Have you heard of positive deviance?

Positive deviance is a relatively new field of research. The main body of work is coming from a married couple, Jerry and Monique Sternin. The basic idea is to make sustainable and rapid change in difficult contexts by looking for what IS working as opposed to analyzing the problem and coming up with proposals from outside the immediate context. It arose when the Sternins were commisioned to work against starvation in Vietnam. They needed reals solutions, real fast. They decided to look at a small majority of kids and families that seemed to be beating the odds. As they studied these ‘positive deviants’ they discovered they were engaging a few crucial but simple behaviors that others were not like feeding their kids even when they had diarrhea, feeding their kids smaller meals more frequnently, and washing their hands more. As they discerned these simple practices they encouraged and taught others in the villages to mimic these beahaviors. Through this simple process they were able to save thousands of lives. 

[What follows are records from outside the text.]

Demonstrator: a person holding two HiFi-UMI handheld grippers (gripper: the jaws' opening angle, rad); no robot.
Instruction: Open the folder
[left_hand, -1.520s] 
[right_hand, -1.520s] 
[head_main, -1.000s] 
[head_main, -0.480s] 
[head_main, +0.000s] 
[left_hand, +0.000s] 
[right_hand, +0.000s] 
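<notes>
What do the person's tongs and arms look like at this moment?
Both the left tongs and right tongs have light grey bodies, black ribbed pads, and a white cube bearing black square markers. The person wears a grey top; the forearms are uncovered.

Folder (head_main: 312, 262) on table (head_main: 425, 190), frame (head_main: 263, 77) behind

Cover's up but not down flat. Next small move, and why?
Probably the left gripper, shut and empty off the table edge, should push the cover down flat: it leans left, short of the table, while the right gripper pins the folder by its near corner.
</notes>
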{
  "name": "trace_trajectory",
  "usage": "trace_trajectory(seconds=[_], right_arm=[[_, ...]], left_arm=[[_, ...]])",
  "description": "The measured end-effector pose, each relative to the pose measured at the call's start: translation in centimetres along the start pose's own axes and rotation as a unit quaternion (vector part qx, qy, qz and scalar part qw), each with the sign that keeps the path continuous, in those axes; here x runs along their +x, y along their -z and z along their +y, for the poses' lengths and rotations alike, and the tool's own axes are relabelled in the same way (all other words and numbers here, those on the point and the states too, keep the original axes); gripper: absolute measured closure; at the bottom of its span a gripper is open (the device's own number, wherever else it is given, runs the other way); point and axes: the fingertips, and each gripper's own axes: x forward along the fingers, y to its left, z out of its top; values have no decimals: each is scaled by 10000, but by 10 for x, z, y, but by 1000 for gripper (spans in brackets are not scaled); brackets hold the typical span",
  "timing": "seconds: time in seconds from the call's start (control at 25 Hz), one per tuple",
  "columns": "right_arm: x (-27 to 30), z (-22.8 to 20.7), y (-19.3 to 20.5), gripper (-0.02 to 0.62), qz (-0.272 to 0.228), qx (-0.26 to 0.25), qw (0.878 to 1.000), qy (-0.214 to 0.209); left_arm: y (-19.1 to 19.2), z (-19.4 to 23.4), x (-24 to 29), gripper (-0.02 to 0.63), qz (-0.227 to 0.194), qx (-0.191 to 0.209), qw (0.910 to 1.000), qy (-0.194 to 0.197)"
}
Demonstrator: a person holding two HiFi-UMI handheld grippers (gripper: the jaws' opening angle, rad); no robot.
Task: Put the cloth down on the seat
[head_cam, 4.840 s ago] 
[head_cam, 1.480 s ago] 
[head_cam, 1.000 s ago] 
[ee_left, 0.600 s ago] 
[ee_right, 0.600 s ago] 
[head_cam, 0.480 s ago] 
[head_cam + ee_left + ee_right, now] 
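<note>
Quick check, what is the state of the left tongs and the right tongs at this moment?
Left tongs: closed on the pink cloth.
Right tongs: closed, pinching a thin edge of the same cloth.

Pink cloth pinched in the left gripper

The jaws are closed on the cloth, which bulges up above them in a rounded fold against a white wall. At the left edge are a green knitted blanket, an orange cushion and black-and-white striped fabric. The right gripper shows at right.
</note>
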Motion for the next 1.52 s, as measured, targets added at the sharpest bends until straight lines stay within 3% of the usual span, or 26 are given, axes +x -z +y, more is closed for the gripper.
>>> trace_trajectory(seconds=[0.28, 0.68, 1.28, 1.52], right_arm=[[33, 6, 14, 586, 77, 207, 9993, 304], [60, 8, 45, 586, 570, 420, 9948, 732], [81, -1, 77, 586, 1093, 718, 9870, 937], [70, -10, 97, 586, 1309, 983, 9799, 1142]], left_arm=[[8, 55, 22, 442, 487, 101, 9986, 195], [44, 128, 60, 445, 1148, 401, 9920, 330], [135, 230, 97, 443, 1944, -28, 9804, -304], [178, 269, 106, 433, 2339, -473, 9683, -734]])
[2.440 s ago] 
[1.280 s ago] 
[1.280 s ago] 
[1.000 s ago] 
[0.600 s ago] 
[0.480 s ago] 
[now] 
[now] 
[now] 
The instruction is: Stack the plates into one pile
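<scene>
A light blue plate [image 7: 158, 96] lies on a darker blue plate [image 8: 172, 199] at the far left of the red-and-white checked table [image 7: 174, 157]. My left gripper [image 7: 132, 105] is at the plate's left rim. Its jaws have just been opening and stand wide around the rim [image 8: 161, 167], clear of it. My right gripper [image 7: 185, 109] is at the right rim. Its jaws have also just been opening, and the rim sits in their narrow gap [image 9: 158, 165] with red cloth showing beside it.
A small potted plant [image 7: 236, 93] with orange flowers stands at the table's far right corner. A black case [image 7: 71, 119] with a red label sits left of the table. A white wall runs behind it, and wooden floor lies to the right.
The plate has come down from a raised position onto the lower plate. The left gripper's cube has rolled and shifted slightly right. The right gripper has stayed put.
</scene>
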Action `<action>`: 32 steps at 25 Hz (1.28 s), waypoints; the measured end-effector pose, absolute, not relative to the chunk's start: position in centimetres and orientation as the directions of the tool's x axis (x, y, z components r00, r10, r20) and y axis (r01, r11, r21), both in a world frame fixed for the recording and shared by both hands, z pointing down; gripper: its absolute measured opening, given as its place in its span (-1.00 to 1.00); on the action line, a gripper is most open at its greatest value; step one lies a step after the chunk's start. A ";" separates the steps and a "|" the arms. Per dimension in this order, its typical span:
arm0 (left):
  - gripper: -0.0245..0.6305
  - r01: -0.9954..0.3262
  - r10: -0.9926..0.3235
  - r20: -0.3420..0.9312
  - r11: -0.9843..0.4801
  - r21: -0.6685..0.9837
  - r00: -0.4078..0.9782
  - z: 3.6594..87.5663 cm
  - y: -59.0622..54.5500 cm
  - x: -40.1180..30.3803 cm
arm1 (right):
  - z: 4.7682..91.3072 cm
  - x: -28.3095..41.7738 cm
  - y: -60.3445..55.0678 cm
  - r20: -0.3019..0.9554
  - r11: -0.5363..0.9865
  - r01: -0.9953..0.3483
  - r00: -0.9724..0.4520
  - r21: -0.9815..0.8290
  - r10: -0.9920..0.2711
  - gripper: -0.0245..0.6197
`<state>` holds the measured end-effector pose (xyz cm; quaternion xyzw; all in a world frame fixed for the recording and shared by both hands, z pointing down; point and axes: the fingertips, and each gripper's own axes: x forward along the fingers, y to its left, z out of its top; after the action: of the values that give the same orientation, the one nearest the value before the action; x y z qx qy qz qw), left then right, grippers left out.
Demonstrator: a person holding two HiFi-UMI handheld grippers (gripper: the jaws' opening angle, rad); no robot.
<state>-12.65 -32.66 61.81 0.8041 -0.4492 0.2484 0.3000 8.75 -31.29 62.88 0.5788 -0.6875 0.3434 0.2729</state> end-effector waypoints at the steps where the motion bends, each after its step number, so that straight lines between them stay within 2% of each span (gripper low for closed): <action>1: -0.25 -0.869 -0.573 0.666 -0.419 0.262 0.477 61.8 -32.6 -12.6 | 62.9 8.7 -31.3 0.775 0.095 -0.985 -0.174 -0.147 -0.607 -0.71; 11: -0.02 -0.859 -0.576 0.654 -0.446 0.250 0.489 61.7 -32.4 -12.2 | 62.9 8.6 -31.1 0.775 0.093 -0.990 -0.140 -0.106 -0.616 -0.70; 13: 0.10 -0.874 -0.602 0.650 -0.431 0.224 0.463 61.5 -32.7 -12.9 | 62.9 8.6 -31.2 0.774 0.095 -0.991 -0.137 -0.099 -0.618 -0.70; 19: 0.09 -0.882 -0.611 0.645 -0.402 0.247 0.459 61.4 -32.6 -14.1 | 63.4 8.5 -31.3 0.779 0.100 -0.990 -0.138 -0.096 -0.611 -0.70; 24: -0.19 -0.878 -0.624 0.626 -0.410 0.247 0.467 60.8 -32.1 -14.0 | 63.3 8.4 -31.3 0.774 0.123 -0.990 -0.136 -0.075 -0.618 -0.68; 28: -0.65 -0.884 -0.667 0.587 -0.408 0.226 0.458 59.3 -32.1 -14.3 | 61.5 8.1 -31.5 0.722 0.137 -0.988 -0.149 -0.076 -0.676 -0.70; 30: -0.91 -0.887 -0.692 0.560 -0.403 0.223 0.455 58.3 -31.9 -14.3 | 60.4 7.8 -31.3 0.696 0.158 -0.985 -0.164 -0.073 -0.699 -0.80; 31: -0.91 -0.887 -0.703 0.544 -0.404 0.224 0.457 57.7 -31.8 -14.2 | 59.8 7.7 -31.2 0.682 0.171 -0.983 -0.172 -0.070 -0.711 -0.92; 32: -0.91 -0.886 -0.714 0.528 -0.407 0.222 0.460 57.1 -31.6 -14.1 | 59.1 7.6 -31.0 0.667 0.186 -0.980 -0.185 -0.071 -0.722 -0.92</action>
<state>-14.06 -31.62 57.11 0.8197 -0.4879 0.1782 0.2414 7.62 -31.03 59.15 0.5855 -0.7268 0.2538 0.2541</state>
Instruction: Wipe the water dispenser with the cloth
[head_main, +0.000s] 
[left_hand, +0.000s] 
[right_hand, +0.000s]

There’s a great article in Fast Company that stretches this research into business but I’m wondering what the implications would be for testing it in fields like spiritual formation, leadership development and urban ministry. There are so many things I like about this methodology. Seeing and amplifying the good (Barnabas approach, Acts 11,13), trusting that the answers to difficult challenges are already IN the context, and outsiders are in a servant role (servant leadership).

Are you a positive deviant in your context? Monk up!